▶ TASK PROMPT:
Look below for the line containing "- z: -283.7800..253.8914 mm" and the line containing "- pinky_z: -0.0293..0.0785"; repeat exactly those two lines and all lines between them, and nothing else.

▶ DATA SHOWN:
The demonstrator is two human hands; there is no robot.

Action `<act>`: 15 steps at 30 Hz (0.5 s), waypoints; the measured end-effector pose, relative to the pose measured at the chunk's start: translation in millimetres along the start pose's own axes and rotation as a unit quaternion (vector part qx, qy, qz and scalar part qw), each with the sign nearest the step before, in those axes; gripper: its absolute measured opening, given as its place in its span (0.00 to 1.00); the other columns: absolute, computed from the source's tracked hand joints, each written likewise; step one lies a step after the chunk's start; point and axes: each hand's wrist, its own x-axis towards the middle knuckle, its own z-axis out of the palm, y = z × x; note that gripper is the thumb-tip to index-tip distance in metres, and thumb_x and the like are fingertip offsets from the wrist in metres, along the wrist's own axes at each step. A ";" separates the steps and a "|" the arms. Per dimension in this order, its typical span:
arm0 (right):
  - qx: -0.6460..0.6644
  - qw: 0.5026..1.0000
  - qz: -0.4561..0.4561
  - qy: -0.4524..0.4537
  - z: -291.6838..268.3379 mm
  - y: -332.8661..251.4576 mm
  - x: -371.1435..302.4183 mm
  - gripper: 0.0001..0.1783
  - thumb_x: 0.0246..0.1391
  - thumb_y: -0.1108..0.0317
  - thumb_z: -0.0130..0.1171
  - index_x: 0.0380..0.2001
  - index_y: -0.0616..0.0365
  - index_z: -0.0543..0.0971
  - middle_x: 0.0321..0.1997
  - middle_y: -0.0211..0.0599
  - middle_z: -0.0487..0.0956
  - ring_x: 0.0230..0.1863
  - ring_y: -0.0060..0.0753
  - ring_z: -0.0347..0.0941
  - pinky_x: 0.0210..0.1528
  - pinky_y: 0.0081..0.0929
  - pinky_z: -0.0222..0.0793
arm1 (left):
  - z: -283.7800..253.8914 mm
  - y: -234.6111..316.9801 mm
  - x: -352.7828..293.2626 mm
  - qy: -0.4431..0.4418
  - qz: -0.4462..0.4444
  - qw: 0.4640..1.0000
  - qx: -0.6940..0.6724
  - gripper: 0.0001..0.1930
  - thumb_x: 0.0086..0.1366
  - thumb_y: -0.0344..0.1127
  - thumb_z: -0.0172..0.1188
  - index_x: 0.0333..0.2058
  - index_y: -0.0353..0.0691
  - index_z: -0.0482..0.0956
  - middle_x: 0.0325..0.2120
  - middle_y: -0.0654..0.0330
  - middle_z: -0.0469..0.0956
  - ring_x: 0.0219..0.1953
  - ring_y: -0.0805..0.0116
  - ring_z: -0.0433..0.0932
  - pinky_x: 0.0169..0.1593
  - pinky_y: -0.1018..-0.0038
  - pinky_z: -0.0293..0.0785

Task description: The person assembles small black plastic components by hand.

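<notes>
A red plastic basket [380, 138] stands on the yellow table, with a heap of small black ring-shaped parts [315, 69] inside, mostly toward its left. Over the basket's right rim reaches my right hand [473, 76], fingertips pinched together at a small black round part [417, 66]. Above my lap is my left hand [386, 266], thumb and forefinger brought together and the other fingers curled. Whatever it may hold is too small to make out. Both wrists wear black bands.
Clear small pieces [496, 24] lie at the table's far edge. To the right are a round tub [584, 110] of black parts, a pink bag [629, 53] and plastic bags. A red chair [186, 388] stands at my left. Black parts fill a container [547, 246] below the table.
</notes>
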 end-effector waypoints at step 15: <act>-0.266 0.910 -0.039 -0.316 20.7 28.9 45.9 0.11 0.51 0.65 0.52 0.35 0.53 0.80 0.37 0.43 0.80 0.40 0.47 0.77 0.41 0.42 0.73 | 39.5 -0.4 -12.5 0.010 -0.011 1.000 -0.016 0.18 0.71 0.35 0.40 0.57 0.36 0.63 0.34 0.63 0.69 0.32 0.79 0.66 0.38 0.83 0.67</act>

▶ THE COMPLETED TASK:
  - z: -283.7800..253.8914 mm
  - y: -234.6111..316.9801 mm
  - x: -352.7828..293.2626 mm
  - qy: -0.4431..0.4418
  - qz: -0.4462..0.4444
  - qw: 0.4640..1.0000
  - qx: -0.6940..0.6724
  - gripper: 0.0001..0.1930
  - thumb_x: 0.0086..0.1366
  - thumb_y: -0.0344..0.1127
  - thumb_z: -0.0172..0.1188
  - index_x: 0.0333..0.2058
  - index_y: -0.0353..0.0691
  - index_z: -0.0482..0.0956
  - middle_x: 0.0325..0.2120
  - middle_y: -0.0654..0.0330
  - middle_z: -0.0469..0.0956
  - ring_x: 0.0219..0.1953
  - ring_y: -0.0805..0.0116
  - ring_z: -0.0433..0.0932
  - pinky_x: 0.0169..0.1593
  - pinky_y: -0.1018..-0.0038
  - pinky_z: -0.0293..0.0785

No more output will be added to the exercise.